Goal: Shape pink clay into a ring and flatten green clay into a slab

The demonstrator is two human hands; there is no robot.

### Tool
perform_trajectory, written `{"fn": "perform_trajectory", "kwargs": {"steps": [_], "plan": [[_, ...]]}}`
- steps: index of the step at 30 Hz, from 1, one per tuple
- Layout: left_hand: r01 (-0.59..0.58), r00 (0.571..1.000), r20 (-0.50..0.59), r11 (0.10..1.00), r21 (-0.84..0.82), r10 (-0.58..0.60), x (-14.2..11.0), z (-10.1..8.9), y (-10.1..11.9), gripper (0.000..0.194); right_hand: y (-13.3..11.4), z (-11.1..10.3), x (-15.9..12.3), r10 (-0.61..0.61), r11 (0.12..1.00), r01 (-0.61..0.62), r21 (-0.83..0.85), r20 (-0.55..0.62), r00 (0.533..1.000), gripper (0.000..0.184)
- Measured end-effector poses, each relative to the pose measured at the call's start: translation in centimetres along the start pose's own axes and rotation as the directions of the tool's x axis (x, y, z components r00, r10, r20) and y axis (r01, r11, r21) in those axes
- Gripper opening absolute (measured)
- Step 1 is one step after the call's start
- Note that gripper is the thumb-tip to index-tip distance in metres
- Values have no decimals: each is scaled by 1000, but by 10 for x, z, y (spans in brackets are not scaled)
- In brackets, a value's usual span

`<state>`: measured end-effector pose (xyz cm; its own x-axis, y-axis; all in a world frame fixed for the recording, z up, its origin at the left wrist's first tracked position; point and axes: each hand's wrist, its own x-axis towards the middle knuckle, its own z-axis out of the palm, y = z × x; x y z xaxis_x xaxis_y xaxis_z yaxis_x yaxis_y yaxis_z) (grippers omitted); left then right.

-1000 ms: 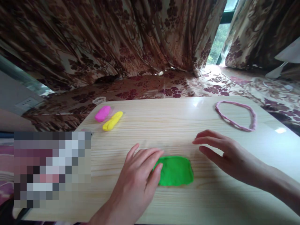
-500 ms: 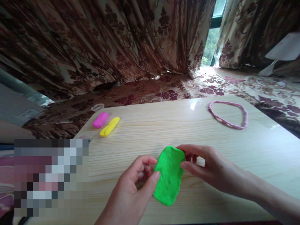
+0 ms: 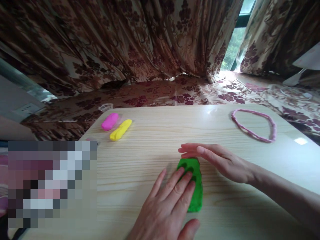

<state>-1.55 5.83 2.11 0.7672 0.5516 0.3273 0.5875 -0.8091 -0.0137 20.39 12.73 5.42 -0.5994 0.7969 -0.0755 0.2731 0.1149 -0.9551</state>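
A flattened green slab of modelling clay [image 3: 197,196] lies on the pale wood-grain table [image 3: 140,153]. My left hand [image 3: 170,203] is over its left side, palm down with fingers spread, and covers part of it; whether the fingers press on the clay or hover just above, I cannot tell. At the slab's far edge is my right hand [image 3: 220,160], its fingers stretched out to the left and holding nothing.
A pink clay piece [image 3: 110,121] and a yellow clay piece [image 3: 121,130] lie at the table's far left. A pink ring-shaped cord [image 3: 255,126] rests at the far right. Beyond the table are a floral-covered surface [image 3: 185,98], patterned curtains [image 3: 150,43] and a white lamp [image 3: 307,60].
The green clay has gone from being held up between both hands to lying on the table. My left hand has opened flat over it; my right hand has let go and straightened its fingers.
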Motion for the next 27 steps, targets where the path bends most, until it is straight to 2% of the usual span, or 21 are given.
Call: {"fn": "perform_trajectory", "kwargs": {"steps": [2,8,14,19,23,27], "plan": [[-9,1000,-17,1000,-12,9,-1,7,1,47,-2,3,5,22,996,-23,83,9,1000,44],[-47,998,-39,999,11,47,-5,16,-2,50,2,7,14,8,991,-18,133,69,998,48],[-71,996,-54,997,33,72,-5,21,-5,57,3,7,11,0,1000,-3,30,83,997,42],[-71,996,-50,997,42,73,-6,22,-5,58,8,4,10,7,996,-13,85,71,997,43],[-64,997,-37,997,32,65,-6,21,-6,59,10,4,7,43,998,-47,39,107,993,44],[-59,998,-21,998,33,60,-5,20,-5,58,9,4,7,28,998,-35,48,130,991,45]]}}
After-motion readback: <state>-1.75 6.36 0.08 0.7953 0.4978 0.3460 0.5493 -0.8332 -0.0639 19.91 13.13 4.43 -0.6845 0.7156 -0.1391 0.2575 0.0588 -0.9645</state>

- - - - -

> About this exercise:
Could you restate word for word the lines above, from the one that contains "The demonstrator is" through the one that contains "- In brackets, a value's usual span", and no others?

> Answer for the task:
The demonstrator is two human hands; there is no robot.

### Tool
perform_trajectory, written `{"fn": "perform_trajectory", "kwargs": {"steps": [_], "plan": [[_, ...]]}}`
- steps: index of the step at 30 Hz, from 1, one per tuple
- Layout: left_hand: r01 (-0.59..0.58), r00 (0.571..1.000), r20 (-0.50..0.59), r11 (0.10..1.00), r21 (-0.84..0.82), r10 (-0.58..0.60), x (-14.2..11.0), z (-10.1..8.9), y (-10.1..11.9), gripper (0.000..0.194); right_hand: y (-13.3..11.4), z (-11.1..10.3), x (-15.9..12.3), r10 (-0.61..0.61), r11 (0.12..1.00), r01 (-0.61..0.62), r21 (-0.83..0.85), r20 (-0.55..0.62), r00 (0.533..1.000), gripper (0.000..0.184)
- Measured end-effector poses, each relative to the pose measured at the call's start: translation in centimetres along the start pose's own axes and rotation as the directions of the tool's x axis (x, y, z components r00, r10, r20) and y axis (r01, r11, r21) in those axes
- Gripper opening absolute (measured)
- Step 1 is one step after the call's start
- Note that gripper is the thumb-tip to index-tip distance in metres
- Values have no decimals: each is scaled by 1000, but by 10 for x, z, y (spans in brackets are not scaled)
- In brackets, a value's usual span

No more work remains for this exercise.